Across all the entries below, how many lines mention the string "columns"? Respond with a single number.

(Beginning of Given records)

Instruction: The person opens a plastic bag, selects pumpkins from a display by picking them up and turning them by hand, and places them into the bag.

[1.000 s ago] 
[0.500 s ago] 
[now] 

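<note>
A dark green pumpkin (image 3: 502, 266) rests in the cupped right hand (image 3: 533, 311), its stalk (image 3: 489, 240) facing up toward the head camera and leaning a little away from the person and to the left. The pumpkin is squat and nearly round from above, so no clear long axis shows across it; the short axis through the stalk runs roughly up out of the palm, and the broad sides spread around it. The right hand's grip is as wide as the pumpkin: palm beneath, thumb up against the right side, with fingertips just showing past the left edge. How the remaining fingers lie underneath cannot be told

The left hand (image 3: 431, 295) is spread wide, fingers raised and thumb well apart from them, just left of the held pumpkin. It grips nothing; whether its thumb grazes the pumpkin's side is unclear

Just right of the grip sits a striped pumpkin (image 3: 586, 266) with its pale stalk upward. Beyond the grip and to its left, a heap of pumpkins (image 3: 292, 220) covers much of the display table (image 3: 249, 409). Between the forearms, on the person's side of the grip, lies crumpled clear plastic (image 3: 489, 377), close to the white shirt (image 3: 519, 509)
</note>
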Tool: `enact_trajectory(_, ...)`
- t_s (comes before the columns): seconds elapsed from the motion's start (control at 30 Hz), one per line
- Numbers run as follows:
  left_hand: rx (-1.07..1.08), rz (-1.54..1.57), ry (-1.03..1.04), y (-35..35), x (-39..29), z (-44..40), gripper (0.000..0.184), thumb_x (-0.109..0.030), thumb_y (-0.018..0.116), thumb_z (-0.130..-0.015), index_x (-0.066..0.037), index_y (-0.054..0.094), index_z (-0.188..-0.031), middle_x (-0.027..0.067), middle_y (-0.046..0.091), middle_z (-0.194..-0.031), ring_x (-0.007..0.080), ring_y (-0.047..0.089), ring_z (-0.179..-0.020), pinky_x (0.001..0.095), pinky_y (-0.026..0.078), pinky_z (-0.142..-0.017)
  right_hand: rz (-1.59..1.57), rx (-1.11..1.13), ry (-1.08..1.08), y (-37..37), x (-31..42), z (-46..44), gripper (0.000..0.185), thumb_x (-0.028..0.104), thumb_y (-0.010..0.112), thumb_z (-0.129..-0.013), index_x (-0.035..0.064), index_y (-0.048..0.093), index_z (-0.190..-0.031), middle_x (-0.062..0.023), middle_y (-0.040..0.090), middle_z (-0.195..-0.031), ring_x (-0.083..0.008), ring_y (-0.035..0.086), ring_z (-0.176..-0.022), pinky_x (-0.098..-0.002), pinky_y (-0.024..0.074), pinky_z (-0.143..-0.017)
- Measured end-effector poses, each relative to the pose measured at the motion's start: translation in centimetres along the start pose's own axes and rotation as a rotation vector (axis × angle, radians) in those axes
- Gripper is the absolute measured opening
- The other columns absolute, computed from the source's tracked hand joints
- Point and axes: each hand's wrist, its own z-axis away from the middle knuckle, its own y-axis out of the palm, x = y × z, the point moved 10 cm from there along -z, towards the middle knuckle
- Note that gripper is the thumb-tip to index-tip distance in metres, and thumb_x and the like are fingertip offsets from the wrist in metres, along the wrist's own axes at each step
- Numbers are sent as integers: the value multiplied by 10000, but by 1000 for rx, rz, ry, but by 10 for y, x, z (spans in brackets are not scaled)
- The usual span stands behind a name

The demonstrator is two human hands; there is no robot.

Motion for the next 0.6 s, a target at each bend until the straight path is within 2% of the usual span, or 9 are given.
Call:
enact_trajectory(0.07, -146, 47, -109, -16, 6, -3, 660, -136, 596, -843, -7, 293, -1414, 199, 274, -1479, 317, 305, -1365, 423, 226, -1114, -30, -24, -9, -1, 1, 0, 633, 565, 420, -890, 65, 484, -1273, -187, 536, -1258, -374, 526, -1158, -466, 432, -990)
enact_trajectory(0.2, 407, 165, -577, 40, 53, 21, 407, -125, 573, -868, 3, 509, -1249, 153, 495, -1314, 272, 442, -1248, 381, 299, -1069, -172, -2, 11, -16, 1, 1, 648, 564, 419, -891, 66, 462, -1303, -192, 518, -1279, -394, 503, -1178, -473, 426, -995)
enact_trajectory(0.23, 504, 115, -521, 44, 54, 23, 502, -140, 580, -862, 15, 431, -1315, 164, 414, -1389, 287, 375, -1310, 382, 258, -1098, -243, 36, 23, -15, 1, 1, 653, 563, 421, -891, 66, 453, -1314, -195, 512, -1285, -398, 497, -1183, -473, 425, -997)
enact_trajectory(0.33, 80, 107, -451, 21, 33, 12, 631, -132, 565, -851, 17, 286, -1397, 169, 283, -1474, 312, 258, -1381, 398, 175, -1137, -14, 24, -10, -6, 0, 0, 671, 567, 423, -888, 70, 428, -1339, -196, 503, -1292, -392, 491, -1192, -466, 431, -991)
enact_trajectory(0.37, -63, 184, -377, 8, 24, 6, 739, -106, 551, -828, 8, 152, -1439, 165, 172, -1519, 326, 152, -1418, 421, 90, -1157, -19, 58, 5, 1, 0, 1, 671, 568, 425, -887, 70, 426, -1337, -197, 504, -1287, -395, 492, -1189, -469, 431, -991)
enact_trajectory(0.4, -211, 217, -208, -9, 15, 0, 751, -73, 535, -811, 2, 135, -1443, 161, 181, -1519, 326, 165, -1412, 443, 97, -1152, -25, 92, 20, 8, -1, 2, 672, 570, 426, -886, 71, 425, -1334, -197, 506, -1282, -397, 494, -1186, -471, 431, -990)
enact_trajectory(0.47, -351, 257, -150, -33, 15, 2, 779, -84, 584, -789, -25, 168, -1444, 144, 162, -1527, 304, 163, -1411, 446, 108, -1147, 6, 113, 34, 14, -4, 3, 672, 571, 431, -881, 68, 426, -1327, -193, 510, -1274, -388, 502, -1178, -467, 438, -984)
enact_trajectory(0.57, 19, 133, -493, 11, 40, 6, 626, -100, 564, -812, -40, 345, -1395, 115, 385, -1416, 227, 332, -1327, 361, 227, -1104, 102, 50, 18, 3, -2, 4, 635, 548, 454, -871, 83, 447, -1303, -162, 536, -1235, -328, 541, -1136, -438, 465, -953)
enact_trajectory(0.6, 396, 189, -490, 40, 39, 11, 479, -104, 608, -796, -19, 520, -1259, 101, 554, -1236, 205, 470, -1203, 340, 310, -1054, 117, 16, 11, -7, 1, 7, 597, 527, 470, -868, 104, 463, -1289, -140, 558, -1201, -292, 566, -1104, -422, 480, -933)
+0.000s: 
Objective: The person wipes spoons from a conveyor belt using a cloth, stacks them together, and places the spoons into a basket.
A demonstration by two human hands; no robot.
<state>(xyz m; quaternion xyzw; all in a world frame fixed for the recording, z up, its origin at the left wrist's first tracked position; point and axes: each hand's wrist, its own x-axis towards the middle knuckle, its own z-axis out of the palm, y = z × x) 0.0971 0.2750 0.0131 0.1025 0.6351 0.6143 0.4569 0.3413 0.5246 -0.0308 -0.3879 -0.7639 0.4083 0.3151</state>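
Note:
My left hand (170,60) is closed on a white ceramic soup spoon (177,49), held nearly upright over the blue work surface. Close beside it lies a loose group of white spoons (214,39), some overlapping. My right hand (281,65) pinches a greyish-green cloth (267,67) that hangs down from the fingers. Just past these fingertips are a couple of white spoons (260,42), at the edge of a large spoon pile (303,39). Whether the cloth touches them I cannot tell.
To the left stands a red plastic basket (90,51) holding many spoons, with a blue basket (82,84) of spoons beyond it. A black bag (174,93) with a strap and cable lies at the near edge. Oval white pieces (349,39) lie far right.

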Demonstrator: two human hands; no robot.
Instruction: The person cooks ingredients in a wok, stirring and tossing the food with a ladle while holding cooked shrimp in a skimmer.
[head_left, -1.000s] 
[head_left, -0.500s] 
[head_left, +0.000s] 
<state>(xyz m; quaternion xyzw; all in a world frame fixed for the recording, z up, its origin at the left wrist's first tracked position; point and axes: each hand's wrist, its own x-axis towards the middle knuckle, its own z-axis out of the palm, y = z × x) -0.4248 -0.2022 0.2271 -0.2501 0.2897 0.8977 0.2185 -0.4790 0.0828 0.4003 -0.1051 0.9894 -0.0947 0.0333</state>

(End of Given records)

● Your response:
2